Есаул заерзал, поправляя подушку под локтем, и Сатыбалды с удовлетворением отметил это. Офицер был взволнован, а казаки угрожающе шумели.
— Ты снова превратился в дикаря, как только стал копаться в своем прошлом, — неожиданно спокойным тоном сказал есаул, когда хорунжий кончил переводить. Я знаю, что нет народа, который не познал бы в прошлом величья. Но это, — он посмотрел на Сатыбалды отсутствующим взглядом, — не каждому по уму. И таких, как ты, которым бы лучше подумать, как постоять за себя в этой жизни, я тоже знаю… Давай-ка поближе, колодцекоп. С повстанцами связан?
— Не знаю я их. — Сатыбалды растерялся перед таким оборотом разговора.
— Знаешь, — уверил его офицер. — По тебе видно, что связан с ними.
Сатыбалды промолчал.

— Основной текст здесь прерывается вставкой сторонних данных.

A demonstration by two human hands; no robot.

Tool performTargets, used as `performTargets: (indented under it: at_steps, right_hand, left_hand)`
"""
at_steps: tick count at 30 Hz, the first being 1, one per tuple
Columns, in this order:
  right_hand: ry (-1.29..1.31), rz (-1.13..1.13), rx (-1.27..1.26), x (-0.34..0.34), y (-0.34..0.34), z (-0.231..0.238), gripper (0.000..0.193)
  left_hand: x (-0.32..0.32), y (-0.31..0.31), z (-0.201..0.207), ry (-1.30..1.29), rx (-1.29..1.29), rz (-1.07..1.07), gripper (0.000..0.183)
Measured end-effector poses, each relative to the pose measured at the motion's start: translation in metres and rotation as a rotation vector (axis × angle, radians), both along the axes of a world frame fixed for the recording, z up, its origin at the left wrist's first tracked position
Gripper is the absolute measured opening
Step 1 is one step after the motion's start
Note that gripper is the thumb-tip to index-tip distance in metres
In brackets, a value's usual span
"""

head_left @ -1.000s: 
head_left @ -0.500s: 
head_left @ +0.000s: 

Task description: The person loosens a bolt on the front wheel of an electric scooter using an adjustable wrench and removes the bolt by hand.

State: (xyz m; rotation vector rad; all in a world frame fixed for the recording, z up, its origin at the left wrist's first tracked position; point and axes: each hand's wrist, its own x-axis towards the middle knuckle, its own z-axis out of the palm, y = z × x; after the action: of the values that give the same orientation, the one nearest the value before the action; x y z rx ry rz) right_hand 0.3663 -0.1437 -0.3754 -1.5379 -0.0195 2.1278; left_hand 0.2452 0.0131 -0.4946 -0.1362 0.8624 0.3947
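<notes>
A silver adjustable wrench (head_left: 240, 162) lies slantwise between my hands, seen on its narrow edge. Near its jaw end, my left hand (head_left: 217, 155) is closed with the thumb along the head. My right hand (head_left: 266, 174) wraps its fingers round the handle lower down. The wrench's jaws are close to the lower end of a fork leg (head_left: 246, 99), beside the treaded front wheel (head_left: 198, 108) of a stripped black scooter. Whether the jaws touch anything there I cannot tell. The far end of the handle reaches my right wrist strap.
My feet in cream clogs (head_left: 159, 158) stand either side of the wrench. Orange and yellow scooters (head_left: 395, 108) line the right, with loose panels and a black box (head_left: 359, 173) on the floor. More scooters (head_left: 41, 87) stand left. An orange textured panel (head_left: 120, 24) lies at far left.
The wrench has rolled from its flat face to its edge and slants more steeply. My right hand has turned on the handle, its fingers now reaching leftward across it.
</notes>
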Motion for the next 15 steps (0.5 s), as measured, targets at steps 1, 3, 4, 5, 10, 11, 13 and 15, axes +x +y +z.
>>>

Он вспомнил парня, кажется, его звали Кумаром, который пристал к нему вчера по пути домой и пытался убедить, что ему, колодцекопу, лучше всего быть вместе с повстанцами. Что пришло время выбора. Он не ответил парню.
— Ну что ж, поглядим на тебя, — есаул снова поправил подушку. — Ты сказал: война — это та же жизнь? Для нас, казаков, это верно, но устроит ли твоя теория тебя самого.
Он повернулся к казакам и распорядился по-русски.
— Не смей! — предостерег Сатыбалды есаула.
Четверо казаков, сидевших ближе к дверям, пьяно гогоча, рванулись наружу. Чуть не снесли двери. Один упал от толчка товарища и выполз на четвереньках. На улице раздался истошный крик Зауреш.
— Портрет твоего деда… — Голос Сатыбалды стал хриплым. — Висел в корпусе среди героев двенадцатого года. — Он привстал — Не позорь его имя!..
Потянулось вверх, целясь ему в грудь, дуло револьвера в руке есаула.
— Сейчас ты увидишь, как твоя жена переживет то, что принесла война, — проговорил есаул, не глядя на Сатыбалды. Губы его побелели от злости.